WORK ORDER => Look in the material below for the line holding "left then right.". Set it down exactly, with each later line up to and including the line holding "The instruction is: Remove".
[DATA EXCERPT]
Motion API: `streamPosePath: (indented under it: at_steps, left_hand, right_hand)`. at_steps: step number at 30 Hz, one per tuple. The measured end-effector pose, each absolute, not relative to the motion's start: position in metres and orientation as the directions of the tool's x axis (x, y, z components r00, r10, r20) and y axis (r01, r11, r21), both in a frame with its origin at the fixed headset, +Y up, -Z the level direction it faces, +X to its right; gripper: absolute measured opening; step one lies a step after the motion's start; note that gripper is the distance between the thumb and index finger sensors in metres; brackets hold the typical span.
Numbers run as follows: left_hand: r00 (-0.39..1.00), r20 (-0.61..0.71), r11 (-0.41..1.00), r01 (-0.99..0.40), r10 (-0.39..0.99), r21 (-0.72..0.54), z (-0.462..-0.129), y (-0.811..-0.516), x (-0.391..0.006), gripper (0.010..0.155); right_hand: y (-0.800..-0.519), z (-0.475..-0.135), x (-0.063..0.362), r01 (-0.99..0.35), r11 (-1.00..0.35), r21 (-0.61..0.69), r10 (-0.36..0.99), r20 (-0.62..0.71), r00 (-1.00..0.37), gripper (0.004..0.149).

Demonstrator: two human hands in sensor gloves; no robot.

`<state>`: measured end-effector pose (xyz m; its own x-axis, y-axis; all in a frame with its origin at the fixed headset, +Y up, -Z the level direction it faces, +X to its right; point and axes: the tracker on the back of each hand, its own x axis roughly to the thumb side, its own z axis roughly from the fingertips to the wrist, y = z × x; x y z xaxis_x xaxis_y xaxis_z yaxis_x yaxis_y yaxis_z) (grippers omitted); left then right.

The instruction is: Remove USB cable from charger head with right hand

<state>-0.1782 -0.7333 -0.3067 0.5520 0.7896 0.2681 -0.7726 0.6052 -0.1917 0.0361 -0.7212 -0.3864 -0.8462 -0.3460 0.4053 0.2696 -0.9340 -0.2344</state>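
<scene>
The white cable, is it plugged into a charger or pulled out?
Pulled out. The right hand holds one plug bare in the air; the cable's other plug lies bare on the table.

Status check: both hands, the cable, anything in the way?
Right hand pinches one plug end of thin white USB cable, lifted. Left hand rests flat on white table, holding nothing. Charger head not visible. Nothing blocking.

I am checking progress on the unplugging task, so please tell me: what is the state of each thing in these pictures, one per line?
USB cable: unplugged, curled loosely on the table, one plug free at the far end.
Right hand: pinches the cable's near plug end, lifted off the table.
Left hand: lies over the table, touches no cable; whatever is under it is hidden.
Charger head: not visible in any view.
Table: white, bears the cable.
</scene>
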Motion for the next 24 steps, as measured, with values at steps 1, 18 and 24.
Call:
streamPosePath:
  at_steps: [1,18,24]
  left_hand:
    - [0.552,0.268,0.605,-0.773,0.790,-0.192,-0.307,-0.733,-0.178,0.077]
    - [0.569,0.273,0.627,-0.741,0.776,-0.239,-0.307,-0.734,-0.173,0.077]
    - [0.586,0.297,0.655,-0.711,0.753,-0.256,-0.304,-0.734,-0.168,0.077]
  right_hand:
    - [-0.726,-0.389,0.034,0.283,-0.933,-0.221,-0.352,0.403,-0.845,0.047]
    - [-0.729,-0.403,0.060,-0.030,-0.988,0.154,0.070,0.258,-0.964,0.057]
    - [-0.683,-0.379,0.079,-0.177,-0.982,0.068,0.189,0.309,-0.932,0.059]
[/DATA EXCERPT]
FINISHED EXERCISE =>
`<state>`: measured end-effector pose (xyz m; its own x-axis, y-axis; all in a frame with its origin at the fixed headset, +Y up, -Z the level direction it faces, +X to its right; point and axes: the tracker on the back of each hand, its own x axis roughly to the thumb side, its own z axis roughly from the fingertips to the wrist, y = z × x; x y z xaxis_x xaxis_y xaxis_z yaxis_x yaxis_y yaxis_z) (grippers omitted); left then right.

The instruction is: Remove USB cable from charger head with right hand

The output as shown is complete.